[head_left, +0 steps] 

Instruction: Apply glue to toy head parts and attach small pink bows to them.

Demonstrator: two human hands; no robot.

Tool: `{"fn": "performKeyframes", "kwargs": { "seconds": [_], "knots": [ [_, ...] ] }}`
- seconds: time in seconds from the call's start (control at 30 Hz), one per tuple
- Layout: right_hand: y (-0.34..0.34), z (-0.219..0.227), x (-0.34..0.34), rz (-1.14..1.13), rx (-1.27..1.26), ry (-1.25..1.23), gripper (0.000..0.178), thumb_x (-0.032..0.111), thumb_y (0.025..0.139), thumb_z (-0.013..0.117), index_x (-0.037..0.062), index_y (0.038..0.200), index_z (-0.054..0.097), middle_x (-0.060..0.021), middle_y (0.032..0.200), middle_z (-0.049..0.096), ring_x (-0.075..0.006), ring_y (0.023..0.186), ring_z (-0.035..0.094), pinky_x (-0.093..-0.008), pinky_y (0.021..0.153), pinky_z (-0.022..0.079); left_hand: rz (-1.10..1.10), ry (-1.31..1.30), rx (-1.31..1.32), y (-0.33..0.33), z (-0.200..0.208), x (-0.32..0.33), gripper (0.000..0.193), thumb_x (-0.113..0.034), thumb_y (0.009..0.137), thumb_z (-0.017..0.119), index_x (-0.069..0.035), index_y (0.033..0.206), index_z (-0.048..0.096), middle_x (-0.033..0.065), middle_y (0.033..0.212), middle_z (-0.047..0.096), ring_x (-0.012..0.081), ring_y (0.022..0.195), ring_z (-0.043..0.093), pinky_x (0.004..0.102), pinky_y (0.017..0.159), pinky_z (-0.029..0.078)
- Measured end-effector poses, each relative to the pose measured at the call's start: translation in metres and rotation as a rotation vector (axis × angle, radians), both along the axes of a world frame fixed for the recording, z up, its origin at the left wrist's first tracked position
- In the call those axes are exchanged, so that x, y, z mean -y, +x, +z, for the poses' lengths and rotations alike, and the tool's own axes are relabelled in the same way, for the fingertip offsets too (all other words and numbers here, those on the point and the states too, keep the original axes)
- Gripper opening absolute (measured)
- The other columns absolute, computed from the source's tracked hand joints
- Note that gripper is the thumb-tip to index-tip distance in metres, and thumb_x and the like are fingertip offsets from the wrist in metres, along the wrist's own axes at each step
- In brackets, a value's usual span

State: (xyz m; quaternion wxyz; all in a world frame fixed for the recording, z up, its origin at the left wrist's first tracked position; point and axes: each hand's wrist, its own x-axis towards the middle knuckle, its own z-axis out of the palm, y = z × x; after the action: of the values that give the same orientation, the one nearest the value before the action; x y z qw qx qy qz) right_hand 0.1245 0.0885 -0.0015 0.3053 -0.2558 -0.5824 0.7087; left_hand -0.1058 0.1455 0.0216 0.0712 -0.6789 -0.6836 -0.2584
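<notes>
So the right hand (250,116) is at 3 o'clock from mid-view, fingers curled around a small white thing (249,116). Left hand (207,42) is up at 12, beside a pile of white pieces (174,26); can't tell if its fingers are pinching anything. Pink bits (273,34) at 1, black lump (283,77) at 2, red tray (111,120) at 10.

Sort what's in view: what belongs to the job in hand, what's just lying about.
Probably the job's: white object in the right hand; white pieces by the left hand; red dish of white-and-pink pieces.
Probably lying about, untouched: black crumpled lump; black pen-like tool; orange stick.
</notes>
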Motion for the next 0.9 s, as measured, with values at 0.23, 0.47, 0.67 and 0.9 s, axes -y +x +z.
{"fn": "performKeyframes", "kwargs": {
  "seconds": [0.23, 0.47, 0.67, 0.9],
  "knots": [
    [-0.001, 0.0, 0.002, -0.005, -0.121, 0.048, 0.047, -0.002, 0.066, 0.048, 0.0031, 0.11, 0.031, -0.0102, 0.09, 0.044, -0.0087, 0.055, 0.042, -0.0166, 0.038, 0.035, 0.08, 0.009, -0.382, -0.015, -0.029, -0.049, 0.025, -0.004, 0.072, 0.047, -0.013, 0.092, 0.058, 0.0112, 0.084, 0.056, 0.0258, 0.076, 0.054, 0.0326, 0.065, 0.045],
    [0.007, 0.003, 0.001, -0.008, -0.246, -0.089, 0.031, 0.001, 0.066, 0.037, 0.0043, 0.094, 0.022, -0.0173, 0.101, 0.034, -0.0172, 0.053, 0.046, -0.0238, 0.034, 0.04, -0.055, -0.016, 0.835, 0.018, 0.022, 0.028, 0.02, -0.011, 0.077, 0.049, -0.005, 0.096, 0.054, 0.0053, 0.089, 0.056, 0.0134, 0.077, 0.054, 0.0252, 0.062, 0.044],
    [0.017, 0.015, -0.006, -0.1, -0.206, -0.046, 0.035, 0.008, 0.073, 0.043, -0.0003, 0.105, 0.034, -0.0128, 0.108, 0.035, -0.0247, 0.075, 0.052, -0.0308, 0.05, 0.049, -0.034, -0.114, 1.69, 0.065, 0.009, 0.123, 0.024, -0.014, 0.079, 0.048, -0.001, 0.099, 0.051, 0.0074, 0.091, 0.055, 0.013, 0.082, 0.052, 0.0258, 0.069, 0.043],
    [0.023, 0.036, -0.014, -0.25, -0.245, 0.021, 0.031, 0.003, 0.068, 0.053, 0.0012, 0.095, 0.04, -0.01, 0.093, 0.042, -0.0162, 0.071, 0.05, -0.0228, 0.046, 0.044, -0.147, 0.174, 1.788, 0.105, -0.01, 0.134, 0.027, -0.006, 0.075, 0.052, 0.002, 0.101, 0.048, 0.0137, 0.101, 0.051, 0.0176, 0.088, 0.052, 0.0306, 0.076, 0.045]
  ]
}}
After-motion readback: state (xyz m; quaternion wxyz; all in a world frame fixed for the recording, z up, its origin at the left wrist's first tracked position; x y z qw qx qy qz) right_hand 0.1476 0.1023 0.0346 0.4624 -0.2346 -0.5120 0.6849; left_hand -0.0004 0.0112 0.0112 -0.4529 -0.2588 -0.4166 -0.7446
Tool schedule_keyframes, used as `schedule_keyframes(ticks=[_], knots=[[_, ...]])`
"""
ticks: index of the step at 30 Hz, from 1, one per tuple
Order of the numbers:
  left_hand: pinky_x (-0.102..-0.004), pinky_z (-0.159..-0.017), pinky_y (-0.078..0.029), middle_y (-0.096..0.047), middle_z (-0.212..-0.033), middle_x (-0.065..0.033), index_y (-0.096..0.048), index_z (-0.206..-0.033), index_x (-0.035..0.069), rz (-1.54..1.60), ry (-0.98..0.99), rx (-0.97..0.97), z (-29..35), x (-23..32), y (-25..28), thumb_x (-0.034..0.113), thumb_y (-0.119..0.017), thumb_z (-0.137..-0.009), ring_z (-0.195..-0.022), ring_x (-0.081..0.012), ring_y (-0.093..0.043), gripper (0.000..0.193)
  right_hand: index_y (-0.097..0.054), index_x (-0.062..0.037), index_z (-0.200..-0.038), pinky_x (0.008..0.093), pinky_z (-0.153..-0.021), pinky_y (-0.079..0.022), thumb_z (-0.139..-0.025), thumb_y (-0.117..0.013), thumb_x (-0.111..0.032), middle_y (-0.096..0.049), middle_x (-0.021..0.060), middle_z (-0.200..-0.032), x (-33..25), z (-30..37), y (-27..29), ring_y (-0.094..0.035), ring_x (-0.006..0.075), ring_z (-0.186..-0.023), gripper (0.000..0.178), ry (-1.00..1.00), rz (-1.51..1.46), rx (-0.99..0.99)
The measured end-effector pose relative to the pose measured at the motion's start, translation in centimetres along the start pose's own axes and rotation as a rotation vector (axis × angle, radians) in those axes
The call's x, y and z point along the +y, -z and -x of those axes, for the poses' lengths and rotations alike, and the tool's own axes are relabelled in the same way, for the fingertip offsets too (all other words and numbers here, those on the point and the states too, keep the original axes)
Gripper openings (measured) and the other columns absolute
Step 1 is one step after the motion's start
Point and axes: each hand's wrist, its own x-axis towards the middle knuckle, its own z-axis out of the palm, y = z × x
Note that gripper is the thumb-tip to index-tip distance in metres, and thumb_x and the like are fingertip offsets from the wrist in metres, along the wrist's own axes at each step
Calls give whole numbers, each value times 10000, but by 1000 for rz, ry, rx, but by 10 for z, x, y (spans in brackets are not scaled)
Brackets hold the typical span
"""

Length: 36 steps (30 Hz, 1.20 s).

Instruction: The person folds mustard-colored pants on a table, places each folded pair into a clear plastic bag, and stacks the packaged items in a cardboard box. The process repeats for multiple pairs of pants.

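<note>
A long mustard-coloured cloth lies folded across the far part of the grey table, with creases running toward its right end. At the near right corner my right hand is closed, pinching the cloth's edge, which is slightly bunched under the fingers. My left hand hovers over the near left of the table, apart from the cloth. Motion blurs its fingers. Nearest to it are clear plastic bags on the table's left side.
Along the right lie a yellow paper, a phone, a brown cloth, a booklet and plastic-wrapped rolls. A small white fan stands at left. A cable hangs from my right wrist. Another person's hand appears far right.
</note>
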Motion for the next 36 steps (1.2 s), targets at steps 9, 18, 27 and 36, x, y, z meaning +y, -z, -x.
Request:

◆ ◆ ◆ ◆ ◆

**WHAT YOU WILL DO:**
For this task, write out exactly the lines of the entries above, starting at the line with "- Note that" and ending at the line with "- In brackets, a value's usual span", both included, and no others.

**ANSWER SECTION:**
- Note that gripper is the thumb-tip to index-tip distance in metres, and thumb_x and the like are fingertip offsets from the wrist in metres, along the wrist's own axes at each step
- In brackets, a value's usual span

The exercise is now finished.